We’ve just got back from a two-night stay in North Norfolk. This is one of our favourite places for a winter break with the wildlife along the coast some of the best you kind find in what can a bleak season in England.
The over-wintering birdlife is our usual focus for our days out and this visit was no different. However, a change of plan gave us some spare time at the end of the second day and we took the long way back to our lovely rental cottage in the village of Blakeney. Rather than sticking to the coast road we headed a little inland and drove slowly along the single-track roads. The landscape here, back from the marshland coast, is of rolling arable land with a mixture of unfenced fields and others surrounded by high, thick hedging. In winter, these fields are either starting to show the first green shoots of this year’s crops or still lying to bare soil. Some of the fields without the early growing crops have been cleared of sugar beat or have been used to house free-range pigs.

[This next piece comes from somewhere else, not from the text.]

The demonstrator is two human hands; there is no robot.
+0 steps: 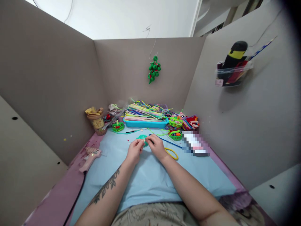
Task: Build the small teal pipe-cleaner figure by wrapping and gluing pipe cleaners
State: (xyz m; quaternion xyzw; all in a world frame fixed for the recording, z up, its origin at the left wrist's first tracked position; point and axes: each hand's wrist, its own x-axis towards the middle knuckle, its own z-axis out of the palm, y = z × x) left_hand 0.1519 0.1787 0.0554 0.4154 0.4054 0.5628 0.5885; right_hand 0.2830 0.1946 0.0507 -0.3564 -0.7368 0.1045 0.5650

As we made our way along the narrow lanes, we stopped at field gateways or gaps in hedges to scan the land with our binoculars to check for wildlife. We almost immediately found a hare and as we progressed onwards we found more and more. Sometimes there was just a solitary hare sitting at the field edge but on other occasions there were pairs, either sitting close to each other nibbling on those fresh shoots or, in a few cases, starting to slowly chase each other across the open ground. This was perhaps the first signs of pairs coming together to breed, but it seemed a long way off the chasing and ‘boxing’ of the mad march hares.

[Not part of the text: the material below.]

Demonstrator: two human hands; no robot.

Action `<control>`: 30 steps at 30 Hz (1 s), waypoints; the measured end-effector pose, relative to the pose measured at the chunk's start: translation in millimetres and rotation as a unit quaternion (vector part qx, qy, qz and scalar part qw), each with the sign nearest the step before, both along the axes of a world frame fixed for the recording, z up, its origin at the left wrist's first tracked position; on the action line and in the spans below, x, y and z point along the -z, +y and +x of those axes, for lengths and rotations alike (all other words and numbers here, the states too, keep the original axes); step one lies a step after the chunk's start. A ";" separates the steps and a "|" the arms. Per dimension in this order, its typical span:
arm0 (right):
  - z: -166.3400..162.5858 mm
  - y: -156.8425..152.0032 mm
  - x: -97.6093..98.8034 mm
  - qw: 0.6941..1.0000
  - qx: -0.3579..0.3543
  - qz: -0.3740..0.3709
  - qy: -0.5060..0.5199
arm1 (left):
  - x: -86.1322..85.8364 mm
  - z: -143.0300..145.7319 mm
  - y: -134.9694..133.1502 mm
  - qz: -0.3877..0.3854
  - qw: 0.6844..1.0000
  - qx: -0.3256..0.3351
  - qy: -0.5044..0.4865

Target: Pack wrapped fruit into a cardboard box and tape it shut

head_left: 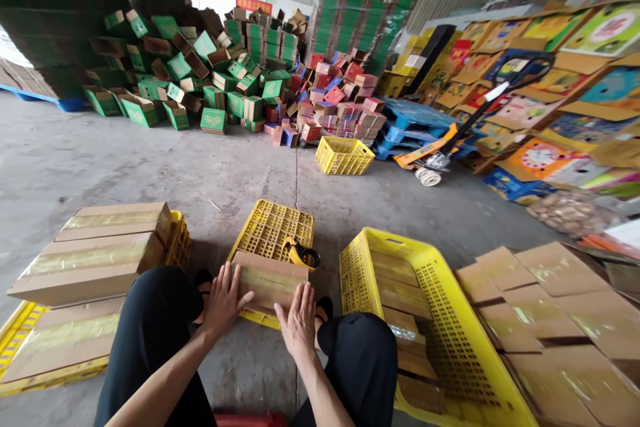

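A taped brown cardboard box (273,285) lies on an upturned yellow crate (275,223) between my knees. My left hand (223,300) rests at its left end with the fingers stretched out. At the right end, my right hand (299,320) lies spread against the near side and corner. Neither hand wraps around the box. Just behind it on the crate sits a yellow and black tape dispenser (301,253). To my right stands a deep yellow crate (445,300) with several small taped boxes (403,313) inside.
Larger taped boxes (95,260) are stacked on yellow crates at my left. More boxes (555,320) lie at the far right. Ahead are another yellow crate (345,155), a pallet jack (435,153), blue pallets (417,120) and a heap of green cartons (215,120).
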State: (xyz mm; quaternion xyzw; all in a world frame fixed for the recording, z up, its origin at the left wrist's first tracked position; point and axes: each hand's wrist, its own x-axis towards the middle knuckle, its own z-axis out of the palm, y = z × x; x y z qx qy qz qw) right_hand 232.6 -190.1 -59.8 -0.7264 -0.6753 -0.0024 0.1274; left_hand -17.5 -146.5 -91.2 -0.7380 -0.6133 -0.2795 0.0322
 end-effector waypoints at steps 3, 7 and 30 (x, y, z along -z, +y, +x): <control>-14.1 -2.2 -5.1 1.000 -0.008 0.007 -0.009 | -3.1 7.6 -2.7 0.014 1.000 -0.002 -0.010; -45.6 -10.3 -13.5 0.990 -0.142 -0.009 -0.012 | -9.4 27.5 -11.7 -0.010 0.984 0.174 -0.020; -7.0 -10.4 -16.8 0.999 0.011 -0.017 0.034 | -0.8 6.8 3.7 -0.004 0.997 0.022 -0.068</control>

Also out in the fields we increasingly saw groups of deer as the light began to fail. We saw three species out there; the native roe and two imported species; muntjac and Chinese water deer. Most of the deer were too far away to photograph by one water deer stayed calmly close-by as we stopped the car to take a look.

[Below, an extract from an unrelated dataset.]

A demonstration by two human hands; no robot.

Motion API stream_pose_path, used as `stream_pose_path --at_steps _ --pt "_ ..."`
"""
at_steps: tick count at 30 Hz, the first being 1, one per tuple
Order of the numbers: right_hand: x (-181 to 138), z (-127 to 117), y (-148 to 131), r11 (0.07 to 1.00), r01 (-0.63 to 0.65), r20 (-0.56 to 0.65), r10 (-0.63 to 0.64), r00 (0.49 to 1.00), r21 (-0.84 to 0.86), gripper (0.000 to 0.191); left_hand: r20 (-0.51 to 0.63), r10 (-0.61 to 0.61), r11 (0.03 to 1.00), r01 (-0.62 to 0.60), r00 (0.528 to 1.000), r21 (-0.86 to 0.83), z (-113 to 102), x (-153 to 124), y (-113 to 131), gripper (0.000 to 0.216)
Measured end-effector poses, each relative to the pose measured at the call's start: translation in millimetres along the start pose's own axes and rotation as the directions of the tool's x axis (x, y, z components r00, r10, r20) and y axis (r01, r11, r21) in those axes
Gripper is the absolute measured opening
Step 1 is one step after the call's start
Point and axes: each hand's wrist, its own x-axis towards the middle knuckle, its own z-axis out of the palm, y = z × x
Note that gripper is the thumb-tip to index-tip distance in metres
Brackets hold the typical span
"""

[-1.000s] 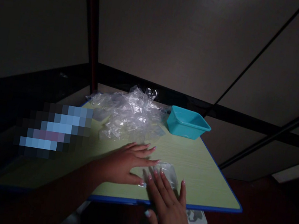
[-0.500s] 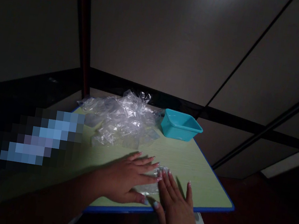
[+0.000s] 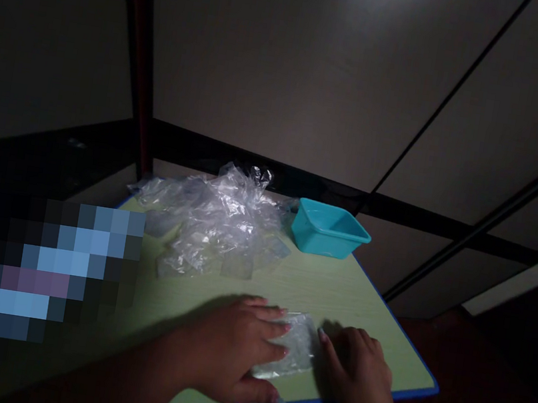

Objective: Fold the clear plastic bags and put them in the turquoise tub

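Observation:
A small clear plastic bag, folded into a flat square, lies on the table near its front edge. My left hand rests flat across the left part of the bag, fingers spread and thumb by the blue table edge. Just right of the bag is my right hand. Its thumb points at the bag's right edge, apart from the bent fingers, and nothing shows between them; the fingertips are partly hidden. Farther back sits a loose heap of crinkled clear plastic bags.
A turquoise plastic basket stands at the table's back right. The pale green table has a blue rim. Dark panels rise behind it. A blurred-out patch hides something on the left.
My right hand has lifted off the bag and moved right, its fingers now bent. My left hand has stayed on the bag, more of which is now uncovered.

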Motion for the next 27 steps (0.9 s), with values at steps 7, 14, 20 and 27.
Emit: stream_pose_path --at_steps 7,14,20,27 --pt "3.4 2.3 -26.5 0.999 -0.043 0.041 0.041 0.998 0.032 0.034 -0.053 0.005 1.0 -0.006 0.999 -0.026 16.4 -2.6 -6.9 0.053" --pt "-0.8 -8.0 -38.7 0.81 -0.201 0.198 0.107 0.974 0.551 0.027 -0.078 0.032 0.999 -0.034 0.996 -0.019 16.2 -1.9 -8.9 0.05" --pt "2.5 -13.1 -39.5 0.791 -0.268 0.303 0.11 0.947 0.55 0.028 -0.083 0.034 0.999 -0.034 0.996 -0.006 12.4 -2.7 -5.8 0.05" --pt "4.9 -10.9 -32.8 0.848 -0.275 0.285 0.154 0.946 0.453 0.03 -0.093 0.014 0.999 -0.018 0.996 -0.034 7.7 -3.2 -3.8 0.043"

In all, all we must have seen upwards of 40 hares in our slow drive back, over the course of an hour or so. This really highlighted just how rich in mammal life North Norfolk is as well as being home to some much bird life.




As we were about to finish our little driving safari we could hear a few geese nearby. We drove around for a few minutes unable to find them. Just as we were about to give up, we came to a muddy track alongside a hedge behind which we thought we cold hear them. As we came to a gap in the hedge, we were given a view of a huge flock of pink-footed geese, numbering in the thousands, feeding on a sugar beet field. We arrived just in time to see them lift from their daytime feeding and head off to the safety of their coastal roost out on the mud of The Wash. For me, there is little that stirs my soul more than a mass of wintering geese calling as they fly into the night.